**WHAT TO DO:**
The lines below starting at the line containing "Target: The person" and ending at the line containing "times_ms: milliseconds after" are to be repeated exactly, with both ends kept and nothing else added.

►

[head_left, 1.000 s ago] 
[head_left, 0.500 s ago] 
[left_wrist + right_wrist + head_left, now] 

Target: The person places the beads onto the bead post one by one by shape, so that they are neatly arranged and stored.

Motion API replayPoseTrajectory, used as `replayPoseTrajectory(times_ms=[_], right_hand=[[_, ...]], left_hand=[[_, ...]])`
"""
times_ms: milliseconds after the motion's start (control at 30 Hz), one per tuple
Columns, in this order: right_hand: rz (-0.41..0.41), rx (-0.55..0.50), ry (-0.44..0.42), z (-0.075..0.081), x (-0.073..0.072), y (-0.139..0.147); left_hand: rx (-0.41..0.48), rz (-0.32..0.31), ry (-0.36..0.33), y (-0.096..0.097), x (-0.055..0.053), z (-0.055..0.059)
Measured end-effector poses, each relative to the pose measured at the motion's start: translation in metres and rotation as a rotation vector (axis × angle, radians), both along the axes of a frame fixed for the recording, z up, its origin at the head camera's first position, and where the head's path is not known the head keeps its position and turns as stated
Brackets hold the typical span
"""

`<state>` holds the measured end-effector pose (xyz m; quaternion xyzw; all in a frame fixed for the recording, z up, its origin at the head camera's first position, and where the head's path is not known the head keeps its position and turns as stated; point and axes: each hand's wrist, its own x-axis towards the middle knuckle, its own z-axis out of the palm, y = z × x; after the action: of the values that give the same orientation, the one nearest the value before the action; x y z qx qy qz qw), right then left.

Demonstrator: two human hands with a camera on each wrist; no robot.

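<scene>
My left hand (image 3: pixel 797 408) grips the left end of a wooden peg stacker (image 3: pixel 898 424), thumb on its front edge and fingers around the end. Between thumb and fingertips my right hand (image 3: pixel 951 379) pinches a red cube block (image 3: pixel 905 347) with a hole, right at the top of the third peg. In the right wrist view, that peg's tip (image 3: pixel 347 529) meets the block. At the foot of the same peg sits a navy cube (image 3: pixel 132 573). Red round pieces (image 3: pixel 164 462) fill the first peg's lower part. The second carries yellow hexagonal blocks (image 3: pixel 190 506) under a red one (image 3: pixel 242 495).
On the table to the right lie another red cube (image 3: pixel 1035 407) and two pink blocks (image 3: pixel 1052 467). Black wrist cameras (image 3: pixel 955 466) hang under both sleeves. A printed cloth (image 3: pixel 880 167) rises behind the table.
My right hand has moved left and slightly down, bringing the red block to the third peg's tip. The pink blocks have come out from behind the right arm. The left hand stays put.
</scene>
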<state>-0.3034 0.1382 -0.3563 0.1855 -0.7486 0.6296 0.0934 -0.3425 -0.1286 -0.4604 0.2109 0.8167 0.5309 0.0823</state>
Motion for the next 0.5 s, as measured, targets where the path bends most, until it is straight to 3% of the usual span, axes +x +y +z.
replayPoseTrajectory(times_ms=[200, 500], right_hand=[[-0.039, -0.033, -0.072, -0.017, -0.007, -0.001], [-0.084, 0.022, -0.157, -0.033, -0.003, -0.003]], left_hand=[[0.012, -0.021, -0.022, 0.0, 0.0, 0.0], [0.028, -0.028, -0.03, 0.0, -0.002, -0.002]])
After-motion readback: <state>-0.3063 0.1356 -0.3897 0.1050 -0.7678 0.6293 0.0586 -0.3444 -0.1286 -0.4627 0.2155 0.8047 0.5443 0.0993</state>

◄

**RESPONSE TO THE TASK:**
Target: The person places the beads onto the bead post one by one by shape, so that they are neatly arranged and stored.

Motion API replayPoseTrajectory, used as `replayPoseTrajectory(times_ms=[_], right_hand=[[_, ...]], left_hand=[[_, ...]])`
"""
times_ms: milliseconds after the motion's start (control at 30 Hz), one per tuple

At this stage, the exercise is finished.